The heat sink may include a plurality of radiating fins to radiate heat generated from the semiconductor chips 120a and 120b into the air.

Further, the heat sink is not particularly limited, but is made of a copper (Cu) material or a tin (Sn) material or formed by coating the copper (Cu) material or the tin (Sn) material. The reason is that the copper (Cu) material or the tin (Sn) material has excellent heat transferability and facilitates the bonding between the heat sink and a heat radiating substrate.

According to the preferred embodiments of the present invention, the external connection terminals can be directly bonded on the substrate by the welding to remove the necessity of the socket for connecting the external connection terminals, thereby saving the process costs.

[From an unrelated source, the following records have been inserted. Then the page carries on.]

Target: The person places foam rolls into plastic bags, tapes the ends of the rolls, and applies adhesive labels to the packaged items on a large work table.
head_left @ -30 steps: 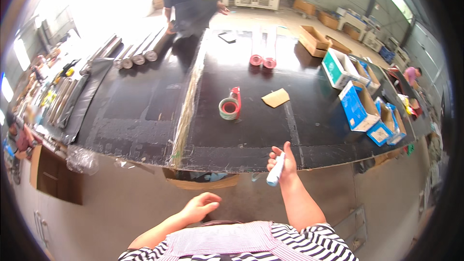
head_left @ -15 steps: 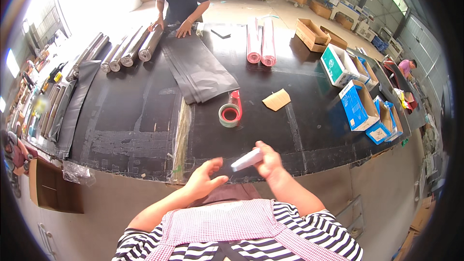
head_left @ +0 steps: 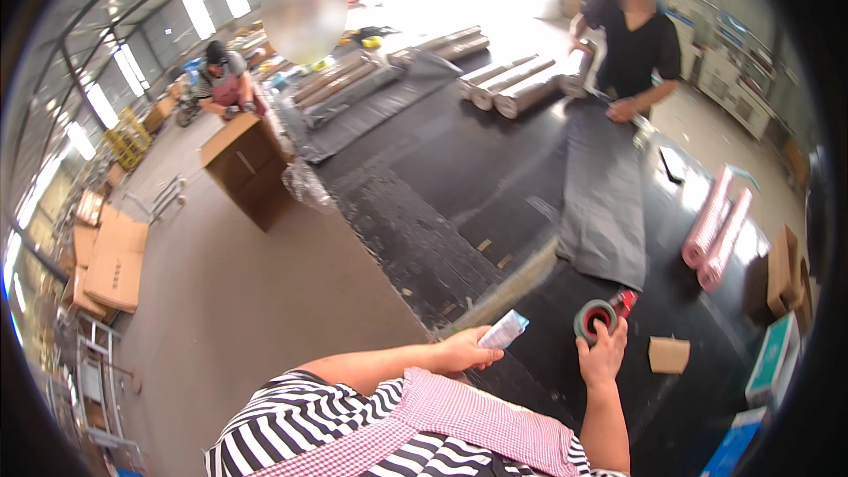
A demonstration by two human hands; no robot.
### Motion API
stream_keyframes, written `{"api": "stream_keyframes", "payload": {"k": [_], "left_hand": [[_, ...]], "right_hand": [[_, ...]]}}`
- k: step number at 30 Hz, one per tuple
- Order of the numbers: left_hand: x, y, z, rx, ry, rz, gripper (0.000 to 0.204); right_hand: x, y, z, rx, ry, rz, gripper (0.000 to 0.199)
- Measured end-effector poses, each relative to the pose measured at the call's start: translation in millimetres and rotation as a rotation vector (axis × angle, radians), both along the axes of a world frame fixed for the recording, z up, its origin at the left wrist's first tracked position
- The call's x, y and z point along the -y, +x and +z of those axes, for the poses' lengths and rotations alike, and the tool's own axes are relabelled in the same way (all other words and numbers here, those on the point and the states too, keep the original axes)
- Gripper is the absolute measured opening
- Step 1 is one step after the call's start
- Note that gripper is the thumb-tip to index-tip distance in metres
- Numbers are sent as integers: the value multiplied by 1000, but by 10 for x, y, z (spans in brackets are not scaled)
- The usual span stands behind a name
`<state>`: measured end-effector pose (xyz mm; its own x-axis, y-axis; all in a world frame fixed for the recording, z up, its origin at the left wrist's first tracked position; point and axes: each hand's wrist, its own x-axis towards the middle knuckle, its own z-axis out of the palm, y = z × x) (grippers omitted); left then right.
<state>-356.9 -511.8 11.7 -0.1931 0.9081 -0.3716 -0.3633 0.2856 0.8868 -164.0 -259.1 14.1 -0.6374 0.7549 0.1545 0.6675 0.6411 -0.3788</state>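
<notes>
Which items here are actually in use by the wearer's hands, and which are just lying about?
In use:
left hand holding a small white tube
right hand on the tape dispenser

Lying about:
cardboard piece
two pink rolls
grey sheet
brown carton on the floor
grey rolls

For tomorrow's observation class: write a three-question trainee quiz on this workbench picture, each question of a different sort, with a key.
1. True or false: the left hand holds a small pale tube.
2. What does the right hand grip? A) tape dispenser B) scissors C) cardboard box
3. Fill in: the two pink rolls lie on the black ___.

Key: 1 true; 2 A; 3 table.
</notes>
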Motion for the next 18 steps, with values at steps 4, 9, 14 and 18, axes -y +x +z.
{"api": "stream_keyframes", "payload": {"k": [4,9,14,18], "left_hand": [[483,-249,-2,42,-20,189,59],[857,-646,-65,528,199,362,57],[1528,-1394,44,751,471,376,56],[2088,-2239,333,412,445,472,42]], "right_hand": [[161,-209,-237,-241,35,-54,37],[225,-320,-422,-557,18,-92,20],[1093,-826,99,-521,65,120,29],[1748,-1891,163,-649,55,312,24]]}}
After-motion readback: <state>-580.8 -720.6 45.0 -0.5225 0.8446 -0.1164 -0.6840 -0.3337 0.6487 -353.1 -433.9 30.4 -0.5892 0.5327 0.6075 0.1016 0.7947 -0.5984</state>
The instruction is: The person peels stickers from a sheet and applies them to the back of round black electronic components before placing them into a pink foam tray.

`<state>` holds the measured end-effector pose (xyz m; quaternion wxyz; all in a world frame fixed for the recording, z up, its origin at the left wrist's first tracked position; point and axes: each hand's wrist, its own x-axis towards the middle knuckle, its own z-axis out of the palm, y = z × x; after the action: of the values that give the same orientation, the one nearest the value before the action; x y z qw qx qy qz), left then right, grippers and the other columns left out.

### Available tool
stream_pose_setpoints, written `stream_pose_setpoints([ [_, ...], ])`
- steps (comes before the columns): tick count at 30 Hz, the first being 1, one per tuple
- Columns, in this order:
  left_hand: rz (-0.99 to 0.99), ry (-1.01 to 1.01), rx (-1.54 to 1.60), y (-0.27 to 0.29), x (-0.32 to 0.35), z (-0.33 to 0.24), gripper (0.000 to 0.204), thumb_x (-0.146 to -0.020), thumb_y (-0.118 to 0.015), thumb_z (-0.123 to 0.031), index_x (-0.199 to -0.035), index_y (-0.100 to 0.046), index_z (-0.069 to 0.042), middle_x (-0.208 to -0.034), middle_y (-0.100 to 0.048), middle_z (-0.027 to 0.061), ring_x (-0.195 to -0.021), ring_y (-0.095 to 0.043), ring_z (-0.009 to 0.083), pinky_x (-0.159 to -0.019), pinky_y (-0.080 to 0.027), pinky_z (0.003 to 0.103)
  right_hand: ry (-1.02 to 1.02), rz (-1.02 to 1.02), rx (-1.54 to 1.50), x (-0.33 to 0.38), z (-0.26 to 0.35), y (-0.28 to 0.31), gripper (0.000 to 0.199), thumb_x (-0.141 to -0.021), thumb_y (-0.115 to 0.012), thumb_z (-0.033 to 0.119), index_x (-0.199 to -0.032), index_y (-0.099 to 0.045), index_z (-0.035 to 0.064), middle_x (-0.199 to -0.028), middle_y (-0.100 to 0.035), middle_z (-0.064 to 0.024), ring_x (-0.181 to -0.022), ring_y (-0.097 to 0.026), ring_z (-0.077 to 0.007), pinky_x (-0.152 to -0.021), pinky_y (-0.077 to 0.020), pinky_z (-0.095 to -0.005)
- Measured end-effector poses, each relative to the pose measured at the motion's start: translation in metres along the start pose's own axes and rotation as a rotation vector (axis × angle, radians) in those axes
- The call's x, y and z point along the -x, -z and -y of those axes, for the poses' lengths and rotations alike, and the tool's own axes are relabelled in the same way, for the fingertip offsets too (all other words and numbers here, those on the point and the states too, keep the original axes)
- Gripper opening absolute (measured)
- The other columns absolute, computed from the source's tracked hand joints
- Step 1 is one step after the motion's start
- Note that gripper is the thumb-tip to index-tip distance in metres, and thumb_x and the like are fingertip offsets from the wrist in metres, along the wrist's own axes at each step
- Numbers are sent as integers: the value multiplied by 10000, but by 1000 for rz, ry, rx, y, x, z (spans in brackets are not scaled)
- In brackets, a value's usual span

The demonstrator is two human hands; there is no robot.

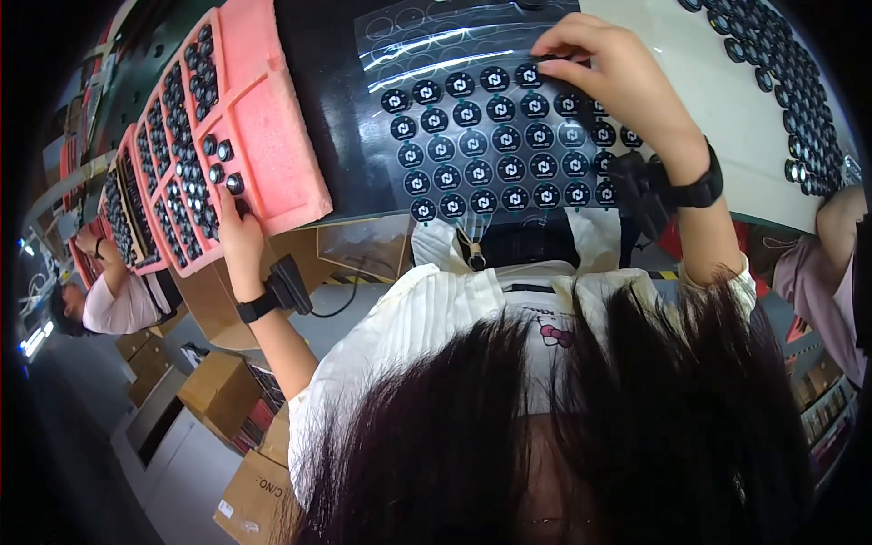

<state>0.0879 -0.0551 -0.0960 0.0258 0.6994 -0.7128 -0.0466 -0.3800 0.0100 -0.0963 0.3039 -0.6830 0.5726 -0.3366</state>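
Note:
A clear plastic sheet printed with circles lies on the dark table before me. Several rows of black round discs with white emblems sit on it, while its far rows show bare circle outlines. My right hand is over the far right part of the disc rows. Its thumb and index finger are pinched together, with something dark between them that I cannot make out. At the near side of a pink foam tray, my left hand has its index finger and thumb apart, beside a small black round part.
More black round parts fill the tray's compartments. Many others stand on a pale surface to the right. Co-workers are at both sides: an arm at left, an elbow at right. Cardboard boxes stand on the floor.

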Motion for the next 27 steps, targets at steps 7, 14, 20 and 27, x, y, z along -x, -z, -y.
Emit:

Further, according to the preferred embodiments of the present invention, the process for attaching the separate member for electrically and mechanically the external connection terminals to the substrate on the substrate can be removed by directly bonding the external connection terminals on the substrate by the welding, thereby simplifying the process and shortening the process time.

Although the preferred embodiments of the present invention have been disclosed for illustrative purposes, they are for specifically explaining the present invention and thus a linear vibration motor according to the present invention are not limited thereto, but those skilled in the art will appreciate that various modifications, additions and substitutions are possible, without departing from the scope and spirit of the invention as disclosed in the accompanying claims.

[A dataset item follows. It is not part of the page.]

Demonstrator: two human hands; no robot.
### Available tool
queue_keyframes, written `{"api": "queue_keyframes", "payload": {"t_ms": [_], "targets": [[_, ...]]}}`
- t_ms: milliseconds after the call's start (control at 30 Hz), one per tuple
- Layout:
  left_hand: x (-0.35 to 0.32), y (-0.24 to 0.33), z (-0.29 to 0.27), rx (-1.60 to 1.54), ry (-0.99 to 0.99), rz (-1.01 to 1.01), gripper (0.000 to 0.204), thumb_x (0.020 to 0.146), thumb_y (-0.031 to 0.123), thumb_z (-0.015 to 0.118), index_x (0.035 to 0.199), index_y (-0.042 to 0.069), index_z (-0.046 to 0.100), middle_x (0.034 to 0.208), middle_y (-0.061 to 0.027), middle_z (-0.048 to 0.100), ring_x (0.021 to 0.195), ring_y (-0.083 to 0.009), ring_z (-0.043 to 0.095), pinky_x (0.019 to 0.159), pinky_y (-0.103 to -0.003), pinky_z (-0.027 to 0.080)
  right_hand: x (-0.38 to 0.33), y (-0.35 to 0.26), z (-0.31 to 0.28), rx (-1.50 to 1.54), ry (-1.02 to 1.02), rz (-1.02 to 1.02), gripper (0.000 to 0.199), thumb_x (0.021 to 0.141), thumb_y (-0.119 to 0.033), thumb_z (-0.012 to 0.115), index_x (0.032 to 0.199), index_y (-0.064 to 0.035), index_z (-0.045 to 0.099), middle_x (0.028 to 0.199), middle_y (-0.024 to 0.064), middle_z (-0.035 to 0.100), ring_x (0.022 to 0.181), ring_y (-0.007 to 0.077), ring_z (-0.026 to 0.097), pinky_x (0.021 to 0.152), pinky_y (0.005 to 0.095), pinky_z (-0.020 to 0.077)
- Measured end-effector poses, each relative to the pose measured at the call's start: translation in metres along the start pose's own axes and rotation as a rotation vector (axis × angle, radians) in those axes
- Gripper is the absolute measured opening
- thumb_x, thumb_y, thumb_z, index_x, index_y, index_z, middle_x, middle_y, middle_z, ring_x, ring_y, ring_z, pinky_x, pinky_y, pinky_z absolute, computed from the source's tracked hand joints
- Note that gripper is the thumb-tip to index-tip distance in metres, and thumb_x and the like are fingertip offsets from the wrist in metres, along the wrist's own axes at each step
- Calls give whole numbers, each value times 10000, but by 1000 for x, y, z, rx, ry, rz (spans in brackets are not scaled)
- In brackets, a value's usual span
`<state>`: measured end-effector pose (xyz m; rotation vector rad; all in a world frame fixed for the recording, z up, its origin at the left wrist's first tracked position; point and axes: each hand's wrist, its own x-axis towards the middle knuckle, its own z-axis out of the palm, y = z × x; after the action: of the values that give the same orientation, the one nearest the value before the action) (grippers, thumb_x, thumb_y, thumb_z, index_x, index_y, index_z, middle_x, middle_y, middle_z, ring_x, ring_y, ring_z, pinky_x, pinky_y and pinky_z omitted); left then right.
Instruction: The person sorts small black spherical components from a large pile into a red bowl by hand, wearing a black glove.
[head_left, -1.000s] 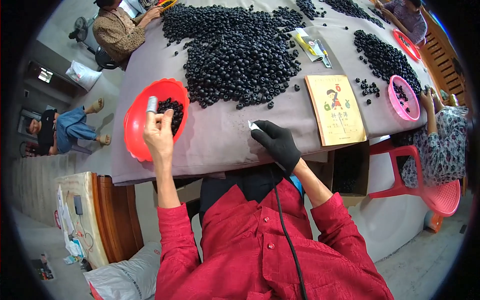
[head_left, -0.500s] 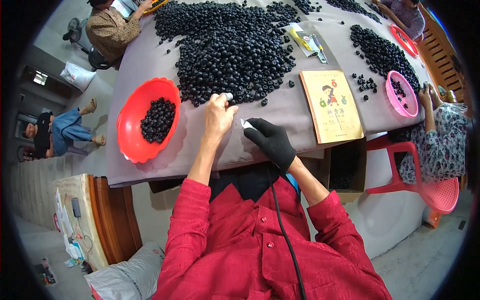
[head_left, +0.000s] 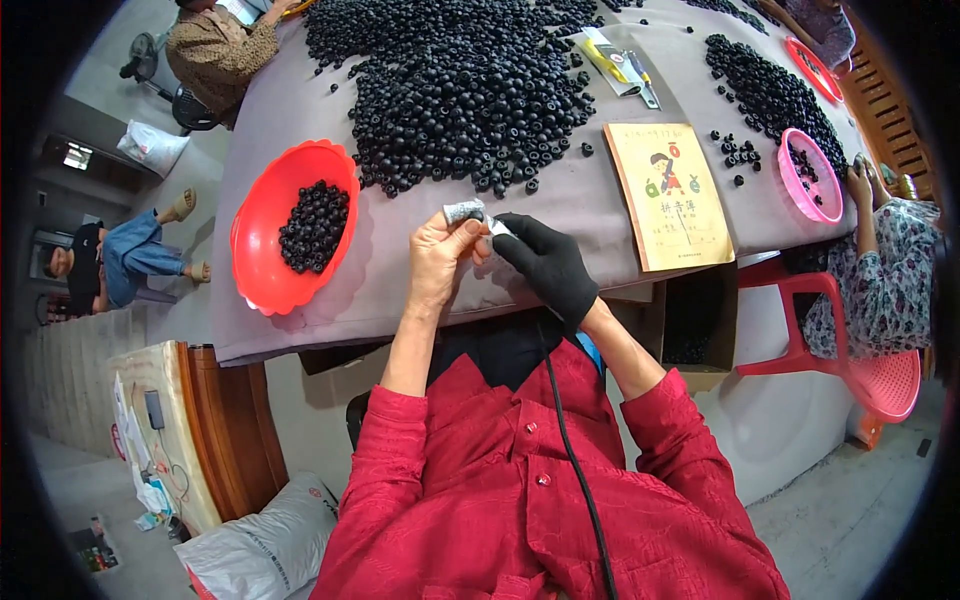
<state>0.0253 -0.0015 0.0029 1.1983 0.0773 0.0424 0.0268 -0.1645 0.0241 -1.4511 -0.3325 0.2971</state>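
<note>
My left hand (head_left: pixel 434 262) is bare, with a whitish wrap on one fingertip. Its thumb and finger pinch a small black round piece, mostly covered by the fingers. Against it comes my right hand (head_left: pixel 552 268), in a black glove with something white at its fingertips. The right fingers are closed; what they hold, if anything, is hidden. Just beyond both hands lies a large heap of black round pieces (head_left: pixel 470 120), many showing a hole. To the left stands a red scalloped basin (head_left: pixel 255 240) with more of these pieces inside.
A yellow notebook (head_left: pixel 665 200) and a packaged yellow cutter (head_left: pixel 618 65) lie to the right on the grey-covered table (head_left: pixel 390 300). Farther right are another heap (head_left: pixel 770 95), a pink basin (head_left: pixel 790 195) and a co-worker's hands (head_left: pixel 860 185). An open carton (head_left: pixel 700 320) sits below the edge.
My left hand has moved back from the heap's edge and turned toward my right hand; their fingertips now meet. The view has shifted slightly.
</note>
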Motion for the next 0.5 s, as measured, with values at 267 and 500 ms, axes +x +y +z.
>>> {"api": "queue_keyframes", "payload": {"t_ms": [267, 500], "targets": [[-5, -11, -2, -234, -46, -31, 183, 845, 76, 590, 1012, 4, 603, 666, -29, 570, 551, -85, 495, 505, -190, 393, -1, 5, 0, -151, -35, -58, 315, 863, -223, 566, 1099, -14, 567, 934, 111, 642, 821, 133, 608, 733, 273, 471], [-7, -13, -4, -258, -60, -41, 179, 848, 83, 588, 1010, 8, 603, 685, -13, 571, 561, -67, 485, 512, -184, 387, 0, 6, -1, -216, -72, -62, 313, 860, -158, 585, 1129, 0, 556, 953, 43, 631, 867, 73, 543, 773, 239, 448]]}}
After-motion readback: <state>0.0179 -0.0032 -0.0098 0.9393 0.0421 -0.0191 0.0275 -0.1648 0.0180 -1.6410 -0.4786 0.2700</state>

Accordingly, any and all modifications, variations or equivalent arrangements should be considered to be within the scope of the invention, and the detailed scope of the invention will be disclosed by the accompanying claims.

Claims

1. A power module package, comprising:

a substrate having one surface formed with a circuit pattern including a chip mounting pad and an external connection pad and the other surface;

a semiconductor chip mounted on the chip mounting pad; and

an external connection terminal having one terminal and the other terminal, the one terminal being connected to the external connection pad and the other terminal protruding to the outside,

wherein the external connection pad and the external connection terminal are bonded to each other by welding.

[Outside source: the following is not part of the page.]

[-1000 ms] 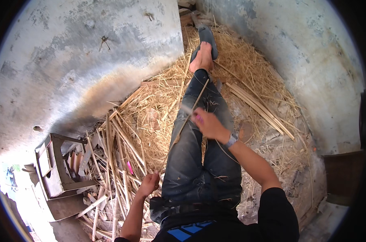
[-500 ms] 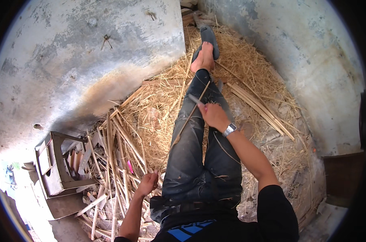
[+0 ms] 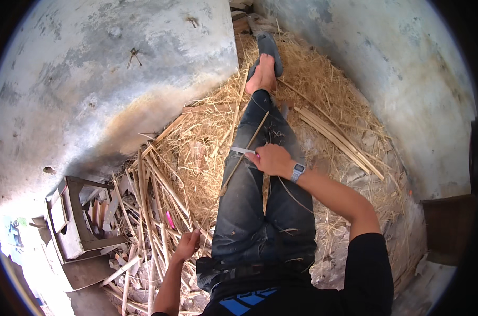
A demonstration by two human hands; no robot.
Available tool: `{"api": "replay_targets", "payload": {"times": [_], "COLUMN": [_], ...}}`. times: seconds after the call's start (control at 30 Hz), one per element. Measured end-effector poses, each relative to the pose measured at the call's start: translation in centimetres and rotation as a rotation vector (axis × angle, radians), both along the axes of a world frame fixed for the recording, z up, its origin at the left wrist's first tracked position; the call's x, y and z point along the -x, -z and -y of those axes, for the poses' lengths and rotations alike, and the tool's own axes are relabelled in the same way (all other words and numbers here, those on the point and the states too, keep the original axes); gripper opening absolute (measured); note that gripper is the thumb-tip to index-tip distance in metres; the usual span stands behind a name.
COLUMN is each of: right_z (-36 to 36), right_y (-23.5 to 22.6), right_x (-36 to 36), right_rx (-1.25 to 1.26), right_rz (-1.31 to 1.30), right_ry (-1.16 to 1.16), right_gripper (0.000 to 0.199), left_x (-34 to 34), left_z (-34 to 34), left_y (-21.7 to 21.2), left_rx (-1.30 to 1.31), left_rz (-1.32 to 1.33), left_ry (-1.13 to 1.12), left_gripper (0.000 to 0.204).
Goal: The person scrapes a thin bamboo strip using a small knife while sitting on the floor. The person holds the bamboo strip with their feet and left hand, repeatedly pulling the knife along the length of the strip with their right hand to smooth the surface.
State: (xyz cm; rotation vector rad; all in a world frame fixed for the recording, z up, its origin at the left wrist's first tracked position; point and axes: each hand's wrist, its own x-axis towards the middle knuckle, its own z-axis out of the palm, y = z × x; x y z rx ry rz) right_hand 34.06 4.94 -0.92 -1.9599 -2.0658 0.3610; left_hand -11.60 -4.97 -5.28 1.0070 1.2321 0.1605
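Note:
My right hand (image 3: 274, 159), with a watch on its wrist, is closed on a knife over my shins. Its pale blade (image 3: 243, 150) points left and crosses a thin brown strip (image 3: 258, 131) that lies slantwise on my dark trousers (image 3: 239, 210). A bit of the pinkish handle shows by the fingers. Off to the left of my thigh, my left hand (image 3: 187, 245) is closed, fingertips together; whatever it pinches is too small to make out. Another thin, curved strip (image 3: 293, 196) rests over my right knee.
Long split sticks (image 3: 147, 210) are heaped left of my legs, beside a wooden frame (image 3: 76, 221). Straw-like shavings (image 3: 323, 68) cover the floor ahead. A bundle of flat strips (image 3: 339, 142) lies to the right. Worn walls (image 3: 112, 79) rise at the sides.
My right hand has drawn back toward me, and the blade has swung from pointing up and left to pointing nearly straight left. My left hand has shifted slightly down and left.

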Motion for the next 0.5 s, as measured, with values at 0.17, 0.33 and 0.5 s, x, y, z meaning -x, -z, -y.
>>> {"api": "replay_targets", "payload": {"times": [0.17, 0.33, 0.5], "right_z": [-3.5, -2.8, 1.9], "right_y": [0.9, -1.9, -0.7], "right_x": [-12.2, -7.5, 0.6], "right_rx": [-0.004, -0.048, 0.084], "right_rz": [-0.011, -0.221, -0.119], "right_ry": [0.43, 0.406, 0.061], "right_gripper": [0.068, 0.068, 0.068], "left_x": [1.5, 1.9, -1.3], "left_z": [0.5, 2.1, 1.7], "left_y": [0.0, 0.5, -1.0], "left_rx": [0.06, -0.33, -0.625], "left_rz": [0.029, -0.275, -0.378], "left_ry": [-0.003, 0.116, 0.159], "left_gripper": [0.056, 0.063, 0.049]}}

2. The power module package as set forth in claim 1, wherein the welding is any one selected from ultrasonic welding, laser welding, and resistance welding.

3. The power module package as set forth in claim 1, wherein one terminal of the external connection terminal is formed with a protrusion and the substrate is formed with an insertion groove corresponding to the protrusion.

4. The power module package as set forth in claim 3, wherein the substrate includes:

a metal plate;

an insulating layer formed on the metal plate; and

a circuit pattern formed on the insulating layer and including a chip mounting pad and an external connection pad,

wherein the insertion groove is formed to a predetermined depth in a thickness direction of the insulating layer by penetrating through the external connection pad.

5. The power module package as set forth in claim 1, wherein the external connection terminal has a pin shape.

6. The power module package as set forth in claim 1, wherein the external connection terminal is formed so that a diameter of the one terminal is larger than that of the other terminal

7. The power module package as set forth in claim 1, wherein the external connection terminal has a diameter which decreases from the one terminal toward the other terminal

8. The power module package as set forth in claim 1, further comprising:

a case formed on the substrate and covering one surface of the substrate, a semiconductor chip, and a portion of the external connection terminal and exposing the other terminal of the external connection terminal to the outside.

9. The power module package as set forth in claim 8, further comprising:

a sealing member formed within the case to enclose one surface of the substrate, the semiconductor chip, and a portion of the external connection terminal.